Privatizações e Parcerias Público-Privadas no Rio Grande do Sul
O governador do Rio Grande do Sul, Eduardo Leite, do Partido Social Democrático (PSD), declarou nesta segunda-feira, dia 23, que a situação fiscal e financeira das contas públicas foi essencial para o início do programa de privatizações e parcerias público-privadas (PPPs) no estado. As afirmações foram feitas durante um evento sobre parcerias em infraestrutura.
Situação Financeira do Estado
Eduardo Leite destacou que, ao assumir o governo em 2019, o estado enfrentava desafios significativos, incluindo o atraso nos pagamentos dos salários dos servidores públicos. Essa condição levou a administração a realizar uma revisão da máquina pública e a buscar investimentos privados.
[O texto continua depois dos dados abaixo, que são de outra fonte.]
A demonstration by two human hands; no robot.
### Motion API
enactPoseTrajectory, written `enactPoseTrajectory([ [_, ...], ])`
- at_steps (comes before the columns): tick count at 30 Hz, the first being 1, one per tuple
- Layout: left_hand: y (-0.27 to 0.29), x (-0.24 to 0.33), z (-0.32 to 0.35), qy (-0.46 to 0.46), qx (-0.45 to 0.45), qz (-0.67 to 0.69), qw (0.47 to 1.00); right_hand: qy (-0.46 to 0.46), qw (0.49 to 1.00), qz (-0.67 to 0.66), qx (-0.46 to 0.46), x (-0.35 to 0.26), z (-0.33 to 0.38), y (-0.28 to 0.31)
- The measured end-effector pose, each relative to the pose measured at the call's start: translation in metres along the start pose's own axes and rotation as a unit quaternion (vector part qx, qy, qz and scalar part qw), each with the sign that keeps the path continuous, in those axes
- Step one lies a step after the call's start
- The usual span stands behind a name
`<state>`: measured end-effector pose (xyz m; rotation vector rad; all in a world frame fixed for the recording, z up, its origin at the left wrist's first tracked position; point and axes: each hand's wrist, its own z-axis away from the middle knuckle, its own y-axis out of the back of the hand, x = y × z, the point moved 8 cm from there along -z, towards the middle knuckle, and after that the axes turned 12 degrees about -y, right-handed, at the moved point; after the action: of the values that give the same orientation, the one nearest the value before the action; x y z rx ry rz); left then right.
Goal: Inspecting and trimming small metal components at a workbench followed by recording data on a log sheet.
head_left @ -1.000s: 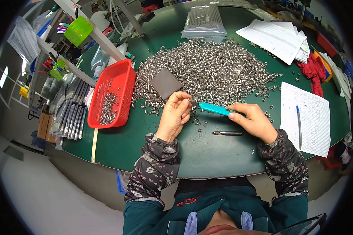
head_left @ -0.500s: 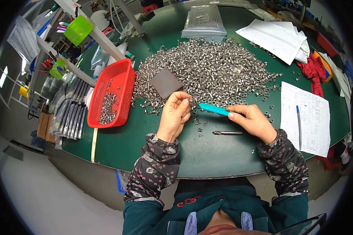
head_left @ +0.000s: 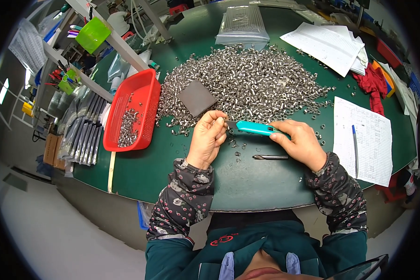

O governador ressaltou que “O Estado não pagava hospitais, atrasava fornecedores e não repassava obrigações aos municípios”, uma situação que exigiu uma reestruturação urgente do setor público.
Debates sobre Privatizações
No entendimento do governador, as discussões acerca das privatizações e das parcerias entre o estado e a iniciativa privada devem considerar três aspectos principais: eficiência no serviço prestado, foco e responsabilidade intergeracional. Leite fez menção à natureza de curto prazo dos horizontes dos governos, o que demanda ações imediatas e eficazes.
Empresas Envolvidas no Programa
Além da Companhia Rio-Grandense de Saneamento (Corsan), que já foi privatizada, outras entidades como a Sulgás, responsável pelo fornecimento de gás no estado, e a Companhia Estadual de Geração de Energia Elétrica (CEEE-G) também foram transferidas para a iniciativa privada.
Aspectos das Parcerias com o Setor Privado
Leite enfatizou a importância da parceria com o setor privado, mencionando que essa colaboração não se restringe apenas ao potencial de investimento, mas também abrange a eficiência dos serviços prestados. Segundo ele, as parcerias têm o objetivo de melhorar a performance e a qualidade dos serviços disponibilizados à sociedade, colocando o poder público em um novo patamar.
Esse enfoque busca garantir que o estado não apenas cumpra suas obrigações, mas também forneça serviços de qualidade, alinhando-se com as necessidades da população e exigências atuais do setor público.